> **Problem details**
The whole listing needs to be written out exactly, except for any images.
[Information provided Boundary: Start]
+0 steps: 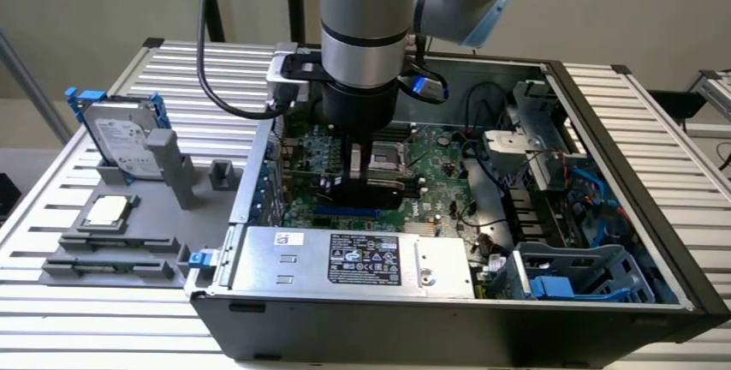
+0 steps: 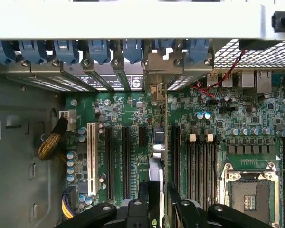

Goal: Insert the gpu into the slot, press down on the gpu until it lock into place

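Fingers (image 2: pixel 185 211) were clenched on the gpu (image 1: pixel 371 192), one on each face of the thin card, so you had it held edge-down inside the open case (image 1: pixel 457 327) on the slatted tabletop (image 1: pixel 674 122). It stood over the motherboard (image 1: pixel 440 164), just behind the grey power supply (image 1: pixel 354 259) and right at the blue slot (image 1: pixel 342 212). Whether its lower edge was already in the slot or only hovering above it, I could not tell. Your biggest risk was the board itself: pushing down with the card off-line would have loaded the motherboard and not the connector, and it could have flexed. Next, the card could have rocked in your grip. You held it near one end, so a downward push might have seated that end and left the other riding high and unlocked. The black slots (image 2: pixel 126 156) ran parallel and close beside it, so a small sideways drift could have dropped the edge onto the wrong ridge. At the rear, the card's metal bracket (image 2: pixel 154 66) sat among the blue retaining clips (image 2: pixel 99 50) and could have snagged there. Smallest of all, the red wire (image 2: pixel 223 76) lay near that corner, close enough to pinch.
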Motion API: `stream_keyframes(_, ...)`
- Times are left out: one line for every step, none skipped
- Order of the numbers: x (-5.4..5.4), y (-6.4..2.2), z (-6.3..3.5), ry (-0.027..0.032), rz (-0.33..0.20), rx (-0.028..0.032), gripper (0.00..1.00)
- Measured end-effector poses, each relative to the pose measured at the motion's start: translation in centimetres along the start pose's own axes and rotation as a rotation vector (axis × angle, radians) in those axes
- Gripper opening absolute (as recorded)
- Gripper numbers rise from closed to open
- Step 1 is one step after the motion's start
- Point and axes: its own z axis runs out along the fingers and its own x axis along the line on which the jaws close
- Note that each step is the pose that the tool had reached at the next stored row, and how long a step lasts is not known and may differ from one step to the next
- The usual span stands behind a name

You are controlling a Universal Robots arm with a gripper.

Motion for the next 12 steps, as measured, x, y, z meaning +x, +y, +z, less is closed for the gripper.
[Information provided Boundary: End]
> **Task response**
+0 steps: 
+0 steps: 

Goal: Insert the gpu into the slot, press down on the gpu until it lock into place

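Fingers (image 2: pixel 185 211) were clenched on the gpu (image 1: pixel 371 192), one on each face of the thin card, so you had it held edge-down inside the open case (image 1: pixel 457 327) on the slatted tabletop (image 1: pixel 674 122). It stood over the motherboard (image 1: pixel 440 164), just behind the grey power supply (image 1: pixel 354 259) and right at the blue slot (image 1: pixel 342 212). Whether its lower edge was already in the slot or only hovering above it, I could not tell. Your biggest risk was the board itself: pushing down with the card off-line would have loaded the motherboard and not the connector, and it could have flexed. Next, the card could have rocked in your grip. You held it near one end, so a downward push might have seated that end and left the other riding high and unlocked. The black slots (image 2: pixel 126 156) ran parallel and close beside it, so a small sideways drift could have dropped the edge onto the wrong ridge. At the rear, the card's metal bracket (image 2: pixel 154 66) sat among the blue retaining clips (image 2: pixel 99 50) and could have snagged there. Smallest of all, the red wire (image 2: pixel 223 76) lay near that corner, close enough to pinch.
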Motion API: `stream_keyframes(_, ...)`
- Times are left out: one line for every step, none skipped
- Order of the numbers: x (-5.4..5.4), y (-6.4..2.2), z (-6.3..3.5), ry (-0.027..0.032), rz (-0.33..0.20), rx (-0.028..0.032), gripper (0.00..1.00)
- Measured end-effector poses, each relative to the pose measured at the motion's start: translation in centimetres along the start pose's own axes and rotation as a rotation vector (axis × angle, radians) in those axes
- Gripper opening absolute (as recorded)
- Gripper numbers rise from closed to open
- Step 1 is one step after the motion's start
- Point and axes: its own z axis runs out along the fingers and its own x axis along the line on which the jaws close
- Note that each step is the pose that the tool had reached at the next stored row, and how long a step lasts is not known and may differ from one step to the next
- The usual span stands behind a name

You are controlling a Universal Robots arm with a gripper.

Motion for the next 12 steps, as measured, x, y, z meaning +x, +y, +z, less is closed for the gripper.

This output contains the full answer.